Tuesday, March 7, 2017

Struggling With My Good Days As A Chronically Ill Person


    Most people hear the words “Chronic Illness” and think about all the bad stuff we associate with being sick: pain, fatigue, weakness… And it’s very easy for those of us who are diagnosed chronically ill to lose ourselves in that side of our lives, after all, it is the most prominent thing about being sick. But the truth is, no matter how few or far between, we do have good days. Days when we have energy, when we mercifully feel no pain, and when we feel productive and, dare I say, normal.
    BUT, these are days when we face special challenges that you may not even realize. You see, when someone spends most of their life compensating for effects of a disease that has caused in them develop a certain mindset, that mindset is very hard to let go of. So on days when we have no disease effects present, and nothing to compensate for, our minds can still hold us back. Here are some of the things we don’t discuss on our good days:

  1. (And this is a big one) What will everyone think? You see, as chronically ill people, we spend many hours trying to convince others that we are sick. That our illness actually exists. This even includes doctors at times. (There are still doctors that feel Fibromyalgia is all in the mind) We get accused of faking it all the time. So what is going to happen if we suddenly hop up out of bed and say, “Guess what? I feel awesome today!”? Those accusations will only increase. This is why too many of us don’t mention their good days. Which is sad because we all deserve to take advantage of any good day we have to take a break from the constant weight of these diseases.
  2. The next step, though, would be actually taking advantage of our good days. Say we’ve accepted an invite to lunch or shopping with friends. It will take us extra time to prepare. We take every precaution we possibly know to get through the day with no issues. Remember, we are feeling great that day and we really don’t want anything to ruin it. This includes the fact that there are probably more drugs in our purse than at a Colombian raid! But we won’t tell you we’re packing. And we’ll do anything not to use any of those meds, especially not in front of you. Even if you know all about our illness. Because it will kill the illusion: Normal For A Day…
  3. To continue with the ‘Normal For A Day’ theme: most of us will push to keep up. OK, lunch isn’t a push inducing activity, though I’ve been known to have a drink or two when I shouldn’t, some other activities are. Walking around shopping or at craft shows or nature walks can be quite difficult. And on a good day, we are essentially free of our disease. If not forever, at least for that day. So we will do our absolute best to keep going ALL DAY LONG. Even though we know there may very well be consequences tomorrow. And if we are starting to feel bad, we won’t tell you. Because we don’t want to. Kill the illusion and all, remember?
  4. Now comes the hardest for us to overcome. Understanding how much we just want to feel normal, when we actually do have a good day, many of us feel guilty. The reason is easy to understand: we live needing so much help from others that when we end up having a day when we don’t, we feel like we need to make up for it all. You see, none of us wanted to be sick. We’ve collectively lost jobs, or the ability to take care of our kids properly, to cook or to clean, to walk… We now rely on help to complete daily tasks. Which we accept, but which we really don’t want to need. So we feel guilty about that. So when we wake up to a pain free day, yeah, all we want to do is go out and have fun and forget we’re sick. But we feel like we should repay all that help and support we’ve been given throughout the rest of our illness. It’s a catch-22.

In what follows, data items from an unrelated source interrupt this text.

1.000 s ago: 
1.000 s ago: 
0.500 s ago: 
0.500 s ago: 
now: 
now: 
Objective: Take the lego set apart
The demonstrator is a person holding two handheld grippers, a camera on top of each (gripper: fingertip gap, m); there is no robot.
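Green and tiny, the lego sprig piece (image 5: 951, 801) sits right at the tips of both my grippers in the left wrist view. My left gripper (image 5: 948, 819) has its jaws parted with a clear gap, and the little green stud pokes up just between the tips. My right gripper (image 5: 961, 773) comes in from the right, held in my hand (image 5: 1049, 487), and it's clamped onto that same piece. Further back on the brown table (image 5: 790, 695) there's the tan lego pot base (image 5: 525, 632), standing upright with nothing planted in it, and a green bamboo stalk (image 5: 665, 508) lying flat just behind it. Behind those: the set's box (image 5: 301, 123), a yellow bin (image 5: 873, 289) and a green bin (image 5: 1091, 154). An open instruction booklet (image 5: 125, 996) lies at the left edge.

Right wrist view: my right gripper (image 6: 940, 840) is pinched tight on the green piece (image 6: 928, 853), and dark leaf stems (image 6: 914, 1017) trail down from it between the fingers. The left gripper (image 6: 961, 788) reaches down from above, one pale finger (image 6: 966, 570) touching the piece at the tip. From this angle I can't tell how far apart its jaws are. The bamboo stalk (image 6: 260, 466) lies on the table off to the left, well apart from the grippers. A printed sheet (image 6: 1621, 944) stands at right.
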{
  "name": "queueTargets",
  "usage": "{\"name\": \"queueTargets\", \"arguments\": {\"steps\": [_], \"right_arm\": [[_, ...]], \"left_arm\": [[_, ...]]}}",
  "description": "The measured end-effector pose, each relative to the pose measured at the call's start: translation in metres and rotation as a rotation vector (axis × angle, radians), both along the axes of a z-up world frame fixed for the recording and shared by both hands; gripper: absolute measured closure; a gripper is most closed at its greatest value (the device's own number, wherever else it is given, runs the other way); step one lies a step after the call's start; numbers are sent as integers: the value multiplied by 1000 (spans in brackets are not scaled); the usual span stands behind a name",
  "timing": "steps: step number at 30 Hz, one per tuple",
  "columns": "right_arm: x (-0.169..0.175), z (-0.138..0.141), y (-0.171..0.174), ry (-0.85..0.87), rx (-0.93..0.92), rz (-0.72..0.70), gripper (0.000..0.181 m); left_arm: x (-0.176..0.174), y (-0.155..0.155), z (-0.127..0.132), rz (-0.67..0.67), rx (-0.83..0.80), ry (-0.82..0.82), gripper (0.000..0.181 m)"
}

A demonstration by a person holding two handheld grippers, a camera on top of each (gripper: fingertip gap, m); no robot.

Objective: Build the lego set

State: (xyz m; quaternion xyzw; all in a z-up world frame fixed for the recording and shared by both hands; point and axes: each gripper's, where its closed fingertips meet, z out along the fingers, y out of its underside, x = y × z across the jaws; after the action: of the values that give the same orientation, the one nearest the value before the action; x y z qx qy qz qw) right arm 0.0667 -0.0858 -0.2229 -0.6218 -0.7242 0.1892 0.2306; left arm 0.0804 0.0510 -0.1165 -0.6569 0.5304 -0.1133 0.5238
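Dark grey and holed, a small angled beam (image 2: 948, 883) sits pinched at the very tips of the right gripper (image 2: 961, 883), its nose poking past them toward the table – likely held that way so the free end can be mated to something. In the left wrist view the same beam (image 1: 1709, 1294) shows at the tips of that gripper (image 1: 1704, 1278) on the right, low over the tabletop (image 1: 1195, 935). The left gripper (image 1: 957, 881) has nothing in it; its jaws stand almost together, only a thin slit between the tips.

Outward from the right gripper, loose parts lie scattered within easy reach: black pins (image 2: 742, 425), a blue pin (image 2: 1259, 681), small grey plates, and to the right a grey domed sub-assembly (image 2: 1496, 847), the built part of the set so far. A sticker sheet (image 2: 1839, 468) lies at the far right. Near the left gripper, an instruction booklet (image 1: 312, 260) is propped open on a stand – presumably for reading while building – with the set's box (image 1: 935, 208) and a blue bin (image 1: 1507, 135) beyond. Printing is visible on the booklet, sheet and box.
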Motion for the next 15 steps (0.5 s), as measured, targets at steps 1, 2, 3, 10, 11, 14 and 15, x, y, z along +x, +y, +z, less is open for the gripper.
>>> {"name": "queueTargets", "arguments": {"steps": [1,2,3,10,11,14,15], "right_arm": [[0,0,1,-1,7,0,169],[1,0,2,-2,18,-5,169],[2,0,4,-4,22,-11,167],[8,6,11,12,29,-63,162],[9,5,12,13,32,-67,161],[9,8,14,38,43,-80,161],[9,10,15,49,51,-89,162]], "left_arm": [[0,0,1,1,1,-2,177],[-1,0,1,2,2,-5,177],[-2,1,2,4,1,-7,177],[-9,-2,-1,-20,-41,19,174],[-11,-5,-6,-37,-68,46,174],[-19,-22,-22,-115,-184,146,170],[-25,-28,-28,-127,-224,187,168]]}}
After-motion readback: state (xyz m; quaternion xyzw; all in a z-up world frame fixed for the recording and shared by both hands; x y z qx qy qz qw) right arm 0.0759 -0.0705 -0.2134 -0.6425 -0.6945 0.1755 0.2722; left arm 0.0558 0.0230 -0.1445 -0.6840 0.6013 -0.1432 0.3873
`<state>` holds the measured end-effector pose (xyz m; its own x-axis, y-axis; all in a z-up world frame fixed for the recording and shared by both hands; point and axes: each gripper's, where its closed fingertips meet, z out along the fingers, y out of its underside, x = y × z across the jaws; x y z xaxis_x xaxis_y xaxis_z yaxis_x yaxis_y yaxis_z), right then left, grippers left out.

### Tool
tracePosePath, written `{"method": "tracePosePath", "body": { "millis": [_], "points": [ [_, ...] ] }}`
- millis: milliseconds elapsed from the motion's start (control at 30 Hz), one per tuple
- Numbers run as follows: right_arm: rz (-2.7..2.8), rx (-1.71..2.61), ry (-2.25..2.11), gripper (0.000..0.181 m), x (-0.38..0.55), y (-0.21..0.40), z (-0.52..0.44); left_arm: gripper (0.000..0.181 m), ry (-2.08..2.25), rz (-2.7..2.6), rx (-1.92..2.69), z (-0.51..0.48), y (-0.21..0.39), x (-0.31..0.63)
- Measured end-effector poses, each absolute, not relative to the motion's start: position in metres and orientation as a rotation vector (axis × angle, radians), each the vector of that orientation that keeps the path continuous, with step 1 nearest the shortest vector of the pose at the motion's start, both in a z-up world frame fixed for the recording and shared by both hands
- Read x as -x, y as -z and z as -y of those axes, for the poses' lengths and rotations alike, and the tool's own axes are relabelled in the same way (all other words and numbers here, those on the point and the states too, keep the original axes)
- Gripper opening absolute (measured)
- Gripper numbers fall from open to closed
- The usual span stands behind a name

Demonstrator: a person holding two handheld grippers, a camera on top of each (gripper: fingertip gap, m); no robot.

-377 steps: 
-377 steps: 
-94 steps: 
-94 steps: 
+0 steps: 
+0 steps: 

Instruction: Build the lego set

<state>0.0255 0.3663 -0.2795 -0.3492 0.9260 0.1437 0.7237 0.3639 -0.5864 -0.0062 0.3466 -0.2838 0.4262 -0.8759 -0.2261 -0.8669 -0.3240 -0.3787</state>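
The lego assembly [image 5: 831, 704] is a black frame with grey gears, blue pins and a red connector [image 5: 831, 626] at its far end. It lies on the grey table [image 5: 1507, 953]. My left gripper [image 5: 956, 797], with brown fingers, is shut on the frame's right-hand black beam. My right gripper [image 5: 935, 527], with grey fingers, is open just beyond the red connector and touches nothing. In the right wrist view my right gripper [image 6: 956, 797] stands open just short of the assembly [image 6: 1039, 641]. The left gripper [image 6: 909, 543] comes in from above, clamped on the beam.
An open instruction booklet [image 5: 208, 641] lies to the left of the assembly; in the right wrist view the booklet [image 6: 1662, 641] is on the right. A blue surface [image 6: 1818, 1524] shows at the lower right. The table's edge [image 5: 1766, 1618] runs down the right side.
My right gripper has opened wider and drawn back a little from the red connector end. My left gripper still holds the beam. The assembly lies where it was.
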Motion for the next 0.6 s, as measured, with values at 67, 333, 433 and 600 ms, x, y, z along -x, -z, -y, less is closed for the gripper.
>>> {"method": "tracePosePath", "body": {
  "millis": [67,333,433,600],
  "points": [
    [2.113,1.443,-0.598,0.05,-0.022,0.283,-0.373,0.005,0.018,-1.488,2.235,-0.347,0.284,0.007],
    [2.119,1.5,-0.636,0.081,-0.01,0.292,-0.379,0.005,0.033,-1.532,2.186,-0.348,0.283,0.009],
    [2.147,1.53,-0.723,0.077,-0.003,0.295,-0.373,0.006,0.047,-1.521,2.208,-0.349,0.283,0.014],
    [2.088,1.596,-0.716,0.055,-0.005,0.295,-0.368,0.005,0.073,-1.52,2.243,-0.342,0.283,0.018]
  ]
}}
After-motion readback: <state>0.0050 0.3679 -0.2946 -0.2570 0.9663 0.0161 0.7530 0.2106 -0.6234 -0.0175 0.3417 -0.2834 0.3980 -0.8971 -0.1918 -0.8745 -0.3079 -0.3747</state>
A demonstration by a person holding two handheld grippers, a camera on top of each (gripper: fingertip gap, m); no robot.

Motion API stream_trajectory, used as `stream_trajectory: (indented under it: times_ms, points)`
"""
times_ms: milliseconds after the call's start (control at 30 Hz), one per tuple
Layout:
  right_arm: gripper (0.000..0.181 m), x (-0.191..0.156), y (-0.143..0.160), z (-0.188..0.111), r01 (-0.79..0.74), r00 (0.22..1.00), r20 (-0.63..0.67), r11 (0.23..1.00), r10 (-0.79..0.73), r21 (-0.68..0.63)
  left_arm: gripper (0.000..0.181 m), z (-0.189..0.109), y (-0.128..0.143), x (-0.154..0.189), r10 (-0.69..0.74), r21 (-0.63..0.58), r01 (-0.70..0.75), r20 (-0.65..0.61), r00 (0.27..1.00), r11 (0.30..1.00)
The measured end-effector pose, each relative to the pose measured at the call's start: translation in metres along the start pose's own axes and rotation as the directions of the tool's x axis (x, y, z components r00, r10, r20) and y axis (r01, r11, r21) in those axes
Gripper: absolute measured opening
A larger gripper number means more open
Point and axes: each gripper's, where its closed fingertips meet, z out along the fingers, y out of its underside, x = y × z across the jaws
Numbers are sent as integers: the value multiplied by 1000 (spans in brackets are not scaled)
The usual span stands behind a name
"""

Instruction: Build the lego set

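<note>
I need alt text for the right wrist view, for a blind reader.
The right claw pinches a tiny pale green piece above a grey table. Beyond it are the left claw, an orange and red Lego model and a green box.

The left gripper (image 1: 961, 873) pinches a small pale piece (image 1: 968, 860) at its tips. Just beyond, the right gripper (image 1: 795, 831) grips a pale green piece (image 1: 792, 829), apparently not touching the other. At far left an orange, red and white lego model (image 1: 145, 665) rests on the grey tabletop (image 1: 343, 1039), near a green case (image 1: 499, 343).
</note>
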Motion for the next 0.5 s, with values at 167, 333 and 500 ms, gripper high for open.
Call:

    So what are we actually supposed to do on our good days? I say we truly need to put our diseases behind us. I get that it’s not easy to do. It means not only letting go of our personal attachments to what our lives have become, but to also letting go of what society has programmed up to think. We are what and who we are. We are chronically ill. We are fighters. We overcome. And we deserve joy as much as every other human being on the planet. So when our disease takes a break, we should too. Others who are not sick will never truly understand us, so don’t expect them too. Allow your mind to put aside any ideas of judgement or repayment. Just take what relief your illness gives and run with it. Fulfill yourself. Do something you know you couldn’t do in pain. And be happy.

             You deserve it! And you have an entire community of people supporting you!